Thinking of something that hopefully works best with this board... though I should know talent and skill should be the best bet.

Well... if I have a good setup, then I won't blame the gear! Just keep pushing myself! :laugh:

Any suggestions people? It's always UNION + CAPITA isn't it?


----------



## Nivek (Jan 24, 2008)

For me on that board, Cartels, Salomon Holograms, K2 IPO, NOW, Flow Fuse SE, Flux DS, or Switchbacks.


----------



## Steezus Christ (Jul 29, 2013)

just out of curiosity, how is the flex on this board? looking into getting one this year for park/groomer riding but worried it could be a little stiff for butterring given the camber underfoot? im 6'2, 190ish for reference and for comparison i ride a 157w k2 parkstar and 161.5 t rice pro that i find fairly easy to butter but mainly because of the profile.. soooo capita DOA, soft or stiff??


----------



## atr3yu (Feb 15, 2012)

Steezus Christ said:


> just out of curiosity, how is the flex on this board? looking into getting one this year for park/groomer riding but worried it could be a little stiff for butterring given the camber underfoot? im 6'2, 190ish for reference and for comparison i ride a 157w k2 parkstar and 161.5 t rice pro that i find fairly easy to butter but mainly because of the profile.. soooo capita DOA, soft or stiff??


Way softer than the t rice pro for sure! I think the 2014 is a 5.5 on the flex scale for Capita if you have ridden any other of their offerings.


----------



## hoots_manuva (Aug 9, 2013)

I'd size up a bit.

I have last years DOA ina 154 and I find it rides short.

The load bars make it ride a little wonky, mostly mid-stiff but pretty soft in the nose and tail.


----------



## BennyC (Jun 29, 2013)

hoots_manuva said:


> I'd size up a bit.
> 
> I have last years DOA ina 154 and I find it rides short.
> 
> The load bars make it ride a little wonky, mostly mid-stiff but pretty soft in the nose and tail.


OK. I suppose that comment was for me? Thanks. I bought a 156 and I'm like 78kgs.


----------



## Steezus Christ (Jul 29, 2013)

hows the width on the board, i have sz 12 boots and want to avoid wide boards.. will the 158 or 160 be wide enough?


----------



## hoots_manuva (Aug 9, 2013)

BennyC, 156 sounds about right.

I've got atlases on mine, but I'm not sure they're such a good match.

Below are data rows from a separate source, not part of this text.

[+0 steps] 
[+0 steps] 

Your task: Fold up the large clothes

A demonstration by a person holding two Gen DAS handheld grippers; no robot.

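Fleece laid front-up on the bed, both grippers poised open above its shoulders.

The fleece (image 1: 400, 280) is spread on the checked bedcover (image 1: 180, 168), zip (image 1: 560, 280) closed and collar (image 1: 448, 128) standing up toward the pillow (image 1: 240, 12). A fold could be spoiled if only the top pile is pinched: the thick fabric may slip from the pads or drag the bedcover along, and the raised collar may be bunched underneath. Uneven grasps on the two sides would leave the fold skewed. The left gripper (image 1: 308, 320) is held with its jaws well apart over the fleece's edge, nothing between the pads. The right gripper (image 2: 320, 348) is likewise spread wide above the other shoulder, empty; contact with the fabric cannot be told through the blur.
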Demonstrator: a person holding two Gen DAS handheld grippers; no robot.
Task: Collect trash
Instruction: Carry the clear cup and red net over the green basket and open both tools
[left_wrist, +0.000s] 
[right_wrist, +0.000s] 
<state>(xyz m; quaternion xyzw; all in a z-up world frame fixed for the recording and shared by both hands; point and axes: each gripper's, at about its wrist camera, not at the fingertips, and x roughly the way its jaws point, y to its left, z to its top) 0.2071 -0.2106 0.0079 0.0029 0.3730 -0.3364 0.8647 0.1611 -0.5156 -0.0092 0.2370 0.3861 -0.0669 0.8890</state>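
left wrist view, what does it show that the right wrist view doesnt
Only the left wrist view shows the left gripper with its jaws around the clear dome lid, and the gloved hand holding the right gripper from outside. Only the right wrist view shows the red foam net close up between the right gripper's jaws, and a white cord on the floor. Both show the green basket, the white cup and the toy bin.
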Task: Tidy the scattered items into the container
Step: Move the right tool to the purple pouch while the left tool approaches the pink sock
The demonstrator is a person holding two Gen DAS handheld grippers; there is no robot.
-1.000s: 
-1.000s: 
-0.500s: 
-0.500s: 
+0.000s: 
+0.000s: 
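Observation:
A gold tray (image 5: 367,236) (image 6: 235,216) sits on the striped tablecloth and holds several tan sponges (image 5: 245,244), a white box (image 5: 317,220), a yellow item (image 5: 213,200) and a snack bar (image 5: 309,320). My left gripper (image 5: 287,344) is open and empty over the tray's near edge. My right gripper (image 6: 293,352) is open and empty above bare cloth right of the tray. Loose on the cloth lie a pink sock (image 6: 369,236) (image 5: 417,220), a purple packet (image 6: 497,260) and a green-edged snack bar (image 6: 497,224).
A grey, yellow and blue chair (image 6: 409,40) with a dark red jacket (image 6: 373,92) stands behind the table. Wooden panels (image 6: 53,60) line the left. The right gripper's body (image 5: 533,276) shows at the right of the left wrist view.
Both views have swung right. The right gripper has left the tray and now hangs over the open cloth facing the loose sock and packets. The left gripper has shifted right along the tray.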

Seems to stiffen up the board a bit too much, making the softer tips more of an issue.


----------



## BennyC (Jun 29, 2013)

hoots_manuva said:


> BennyC, 156 sounds about right.
> 
> I've got atlases on mine, but I'm not sure they're such a good match.
> 
> Seems to stiffen up the board a bit too much, making the softer tips more of an issue.


I thought of Burton Cartels but being a stiff binding, I'm worried it'll force the board around too much. But I guess that's skill relevant. General rule question, does it mean if the board is a mid flex, the binding should be mid flex too?


----------



## Steezus Christ (Jul 29, 2013)

BennyC said:


> I thought of Burton Cartels but being a stiff binding, I'm worried it'll force the board around too much. But I guess that's skill relevant. General rule question, does it mean if the board is a mid flex, the binding should be mid flex too?


depends what sort of ride you're looking for.. soft for park and stiff for more mountain. that doesnt limit you to those options though, its all personal preference.


----------



## Steezus Christ (Jul 29, 2013)

Steezus Christ said:


> just out of curiosity, how is the flex on this board? looking into getting one this year for park/groomer riding but worried it could be a little stiff for butterring given the camber underfoot? im 6'2, 190ish for reference and for comparison i ride a 157w k2 parkstar and 161.5 t rice pro that i find fairly easy to butter but mainly because of the profile.. soooo capita DOA, soft or stiff??





Steezus Christ said:


> hows the width on the board, i have sz 12 boots and want to avoid wide boards.. will the 158 or 160 be wide enough?


bueller...?? 

hopefully a few people have ridden this board by now.. still curious about the flex for buttering and the width for sz 12 feet?


----------



## BennyC (Jun 29, 2013)

I wouldn't say I can butter on this board better than the GNU Carbon Credit I brought along with me to Austria in December. 

It has a flex rate of 6 and I think it's better for cruising down the mountain. 

Not that I am a pro, but I took this to Niseko too in March (just this board) and the float over powder is not bad. Predictable.

But it bites you in the arse too if you're not careful with the edge. The softer boards you tend to ollie butter or snap out of trouble with a slight jib. Not so with this. Again, think I need more time on the mountain.


----------



## hoots_manuva (Aug 9, 2013)

I picked up a BSOD for the last half of teh seaon, and I much prefer it to my old DOA.

But, the DOA I found really stiff (154 with L/XL unions) and hard carving, like it was on rails.

Served me good for 2 seasons, and was my favourite till I got on that BSOD.

The BSOD by the way is lighter, livellier, poppier, floats better in pow, and doesnt carve as hard.


----------